## Dataset items
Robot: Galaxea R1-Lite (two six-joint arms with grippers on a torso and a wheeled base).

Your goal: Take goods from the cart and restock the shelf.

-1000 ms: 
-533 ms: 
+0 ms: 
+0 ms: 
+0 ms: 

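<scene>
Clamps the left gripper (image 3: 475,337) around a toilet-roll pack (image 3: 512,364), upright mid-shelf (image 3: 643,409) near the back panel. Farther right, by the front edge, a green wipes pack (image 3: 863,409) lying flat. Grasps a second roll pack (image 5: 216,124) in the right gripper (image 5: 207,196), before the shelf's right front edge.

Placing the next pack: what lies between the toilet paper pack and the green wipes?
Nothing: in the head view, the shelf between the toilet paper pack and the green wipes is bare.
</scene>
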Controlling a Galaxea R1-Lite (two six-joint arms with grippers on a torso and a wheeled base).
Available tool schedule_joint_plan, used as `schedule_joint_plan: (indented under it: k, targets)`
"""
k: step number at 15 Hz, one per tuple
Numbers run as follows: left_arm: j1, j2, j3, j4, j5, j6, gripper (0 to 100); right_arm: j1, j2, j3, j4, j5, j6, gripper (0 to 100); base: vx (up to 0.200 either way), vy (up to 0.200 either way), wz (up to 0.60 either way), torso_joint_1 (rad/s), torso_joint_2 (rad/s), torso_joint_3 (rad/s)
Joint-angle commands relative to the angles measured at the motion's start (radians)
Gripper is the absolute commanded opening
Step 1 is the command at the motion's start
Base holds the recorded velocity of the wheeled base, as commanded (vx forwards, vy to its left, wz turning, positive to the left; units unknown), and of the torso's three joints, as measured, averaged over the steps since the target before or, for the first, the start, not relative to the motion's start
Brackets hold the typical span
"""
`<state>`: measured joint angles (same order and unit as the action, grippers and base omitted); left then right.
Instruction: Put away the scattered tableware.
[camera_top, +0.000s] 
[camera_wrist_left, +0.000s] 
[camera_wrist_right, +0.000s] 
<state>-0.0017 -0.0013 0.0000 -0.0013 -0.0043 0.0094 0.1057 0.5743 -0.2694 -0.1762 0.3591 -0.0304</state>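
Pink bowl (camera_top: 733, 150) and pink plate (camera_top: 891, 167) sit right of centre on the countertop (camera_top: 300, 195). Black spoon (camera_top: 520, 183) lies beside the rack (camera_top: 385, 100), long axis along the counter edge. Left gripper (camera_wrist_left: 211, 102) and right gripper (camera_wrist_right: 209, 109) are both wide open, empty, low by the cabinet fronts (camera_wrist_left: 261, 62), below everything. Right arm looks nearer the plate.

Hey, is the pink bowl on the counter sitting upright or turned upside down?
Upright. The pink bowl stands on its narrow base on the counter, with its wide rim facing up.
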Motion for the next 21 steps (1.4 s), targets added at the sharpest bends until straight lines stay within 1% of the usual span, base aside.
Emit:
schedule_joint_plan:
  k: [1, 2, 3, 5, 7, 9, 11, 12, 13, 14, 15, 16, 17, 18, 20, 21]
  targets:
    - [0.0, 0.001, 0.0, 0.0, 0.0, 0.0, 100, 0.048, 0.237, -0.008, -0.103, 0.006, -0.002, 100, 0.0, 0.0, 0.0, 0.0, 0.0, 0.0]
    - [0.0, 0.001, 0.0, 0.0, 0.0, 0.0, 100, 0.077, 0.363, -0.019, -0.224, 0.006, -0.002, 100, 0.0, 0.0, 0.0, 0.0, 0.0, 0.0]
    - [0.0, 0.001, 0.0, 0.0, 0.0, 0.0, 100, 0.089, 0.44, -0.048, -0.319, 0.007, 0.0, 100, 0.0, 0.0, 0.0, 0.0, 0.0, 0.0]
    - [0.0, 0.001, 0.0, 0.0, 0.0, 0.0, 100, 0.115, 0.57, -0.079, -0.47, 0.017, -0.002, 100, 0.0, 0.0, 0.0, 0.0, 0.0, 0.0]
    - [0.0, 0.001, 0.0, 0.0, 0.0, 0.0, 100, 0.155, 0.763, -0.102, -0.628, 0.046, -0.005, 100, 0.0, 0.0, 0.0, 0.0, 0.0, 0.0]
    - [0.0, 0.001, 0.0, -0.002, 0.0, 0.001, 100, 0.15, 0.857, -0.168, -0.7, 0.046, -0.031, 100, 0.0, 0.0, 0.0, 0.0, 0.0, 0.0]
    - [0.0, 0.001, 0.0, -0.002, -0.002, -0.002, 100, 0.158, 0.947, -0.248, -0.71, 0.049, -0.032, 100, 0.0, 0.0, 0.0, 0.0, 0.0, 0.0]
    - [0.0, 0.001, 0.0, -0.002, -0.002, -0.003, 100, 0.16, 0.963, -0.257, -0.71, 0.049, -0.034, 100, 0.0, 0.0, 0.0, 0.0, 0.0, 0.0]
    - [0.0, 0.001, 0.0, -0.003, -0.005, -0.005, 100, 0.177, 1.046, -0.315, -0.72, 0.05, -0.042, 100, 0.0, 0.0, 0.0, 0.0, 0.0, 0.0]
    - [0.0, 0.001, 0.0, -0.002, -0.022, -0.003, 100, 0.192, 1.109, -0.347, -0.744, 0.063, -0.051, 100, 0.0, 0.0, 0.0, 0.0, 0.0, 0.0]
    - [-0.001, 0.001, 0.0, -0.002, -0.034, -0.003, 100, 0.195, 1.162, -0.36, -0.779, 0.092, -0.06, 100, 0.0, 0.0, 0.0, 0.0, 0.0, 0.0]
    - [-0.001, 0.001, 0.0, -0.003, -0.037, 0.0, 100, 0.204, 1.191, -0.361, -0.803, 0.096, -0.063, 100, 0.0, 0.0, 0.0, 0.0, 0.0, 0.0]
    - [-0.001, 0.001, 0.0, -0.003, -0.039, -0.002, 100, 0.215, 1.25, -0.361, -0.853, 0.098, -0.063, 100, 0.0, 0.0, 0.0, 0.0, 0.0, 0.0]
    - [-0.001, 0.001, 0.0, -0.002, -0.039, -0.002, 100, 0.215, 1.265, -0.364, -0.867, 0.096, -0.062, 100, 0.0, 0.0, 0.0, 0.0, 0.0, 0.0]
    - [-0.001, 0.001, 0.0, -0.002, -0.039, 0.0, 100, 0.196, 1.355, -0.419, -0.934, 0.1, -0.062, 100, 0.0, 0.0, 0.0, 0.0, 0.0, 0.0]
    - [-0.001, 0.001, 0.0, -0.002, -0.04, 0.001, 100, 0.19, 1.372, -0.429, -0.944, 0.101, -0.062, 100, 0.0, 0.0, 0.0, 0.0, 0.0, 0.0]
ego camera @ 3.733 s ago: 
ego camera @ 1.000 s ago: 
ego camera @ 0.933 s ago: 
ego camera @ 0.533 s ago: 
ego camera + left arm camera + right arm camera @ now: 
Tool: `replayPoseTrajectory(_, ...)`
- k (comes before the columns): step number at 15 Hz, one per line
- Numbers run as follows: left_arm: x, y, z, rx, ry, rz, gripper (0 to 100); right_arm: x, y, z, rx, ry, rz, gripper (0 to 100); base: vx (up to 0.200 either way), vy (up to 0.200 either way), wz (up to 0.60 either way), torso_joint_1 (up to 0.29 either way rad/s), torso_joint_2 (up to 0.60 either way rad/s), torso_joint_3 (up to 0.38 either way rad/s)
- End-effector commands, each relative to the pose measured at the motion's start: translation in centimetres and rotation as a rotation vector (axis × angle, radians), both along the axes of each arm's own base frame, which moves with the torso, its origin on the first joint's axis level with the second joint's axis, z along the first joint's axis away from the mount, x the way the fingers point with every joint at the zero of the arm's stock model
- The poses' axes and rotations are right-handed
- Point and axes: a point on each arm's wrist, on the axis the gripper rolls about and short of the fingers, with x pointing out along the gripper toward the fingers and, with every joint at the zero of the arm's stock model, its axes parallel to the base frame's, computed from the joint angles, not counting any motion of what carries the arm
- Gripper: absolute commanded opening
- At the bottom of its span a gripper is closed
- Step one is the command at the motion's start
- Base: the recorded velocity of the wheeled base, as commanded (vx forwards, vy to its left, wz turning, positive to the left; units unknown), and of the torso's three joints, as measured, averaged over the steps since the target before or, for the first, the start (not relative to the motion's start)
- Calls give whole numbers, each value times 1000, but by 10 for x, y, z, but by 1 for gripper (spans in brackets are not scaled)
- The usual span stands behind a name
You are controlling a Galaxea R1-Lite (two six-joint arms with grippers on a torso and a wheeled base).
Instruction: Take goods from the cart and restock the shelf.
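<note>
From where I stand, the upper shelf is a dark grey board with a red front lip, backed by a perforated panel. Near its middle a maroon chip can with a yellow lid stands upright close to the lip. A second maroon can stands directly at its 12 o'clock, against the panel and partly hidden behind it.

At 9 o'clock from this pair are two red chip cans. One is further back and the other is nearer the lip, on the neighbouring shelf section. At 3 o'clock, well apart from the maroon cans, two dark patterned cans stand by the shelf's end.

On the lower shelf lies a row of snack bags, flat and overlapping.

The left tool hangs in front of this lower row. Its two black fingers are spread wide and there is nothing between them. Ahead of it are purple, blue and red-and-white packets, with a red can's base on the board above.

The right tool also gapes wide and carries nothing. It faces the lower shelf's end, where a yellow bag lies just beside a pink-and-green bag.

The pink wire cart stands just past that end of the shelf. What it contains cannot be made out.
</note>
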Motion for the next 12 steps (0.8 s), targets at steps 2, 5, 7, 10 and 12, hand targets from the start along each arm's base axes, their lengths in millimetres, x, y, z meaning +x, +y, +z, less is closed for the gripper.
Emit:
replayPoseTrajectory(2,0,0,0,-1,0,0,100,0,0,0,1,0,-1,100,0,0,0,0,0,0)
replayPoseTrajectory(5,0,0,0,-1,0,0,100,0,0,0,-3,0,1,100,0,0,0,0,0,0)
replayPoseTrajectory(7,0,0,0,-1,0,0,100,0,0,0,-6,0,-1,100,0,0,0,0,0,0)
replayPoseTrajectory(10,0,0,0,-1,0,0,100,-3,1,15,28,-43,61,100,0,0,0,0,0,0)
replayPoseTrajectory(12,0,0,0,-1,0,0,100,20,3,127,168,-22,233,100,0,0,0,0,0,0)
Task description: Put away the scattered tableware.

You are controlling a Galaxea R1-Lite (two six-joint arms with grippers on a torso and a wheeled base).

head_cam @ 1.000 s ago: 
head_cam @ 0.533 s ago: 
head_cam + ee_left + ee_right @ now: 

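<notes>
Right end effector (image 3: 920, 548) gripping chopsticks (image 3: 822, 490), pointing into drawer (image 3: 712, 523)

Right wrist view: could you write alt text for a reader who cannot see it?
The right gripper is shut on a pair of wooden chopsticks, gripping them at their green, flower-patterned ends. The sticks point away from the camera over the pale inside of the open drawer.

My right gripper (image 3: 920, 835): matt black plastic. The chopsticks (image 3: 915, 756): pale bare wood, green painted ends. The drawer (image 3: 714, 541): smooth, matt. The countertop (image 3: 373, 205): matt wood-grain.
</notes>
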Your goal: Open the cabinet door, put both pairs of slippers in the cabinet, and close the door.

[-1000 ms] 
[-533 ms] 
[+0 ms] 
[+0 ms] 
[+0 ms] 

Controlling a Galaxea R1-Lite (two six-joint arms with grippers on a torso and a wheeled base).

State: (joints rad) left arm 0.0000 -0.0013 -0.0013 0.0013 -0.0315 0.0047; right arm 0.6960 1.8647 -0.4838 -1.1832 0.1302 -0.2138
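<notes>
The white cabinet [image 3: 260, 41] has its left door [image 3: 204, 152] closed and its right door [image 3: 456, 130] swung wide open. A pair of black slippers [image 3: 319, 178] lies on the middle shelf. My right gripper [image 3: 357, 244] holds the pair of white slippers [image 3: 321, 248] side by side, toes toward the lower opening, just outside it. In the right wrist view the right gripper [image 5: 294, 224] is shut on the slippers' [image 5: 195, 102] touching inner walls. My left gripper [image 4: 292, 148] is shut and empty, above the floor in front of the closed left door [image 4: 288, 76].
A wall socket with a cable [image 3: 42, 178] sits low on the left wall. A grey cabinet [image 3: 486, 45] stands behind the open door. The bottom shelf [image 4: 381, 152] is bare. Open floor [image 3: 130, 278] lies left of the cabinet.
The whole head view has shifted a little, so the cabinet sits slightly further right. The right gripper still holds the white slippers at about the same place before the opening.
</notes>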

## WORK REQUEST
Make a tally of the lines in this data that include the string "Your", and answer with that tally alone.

## FINAL ANSWER
2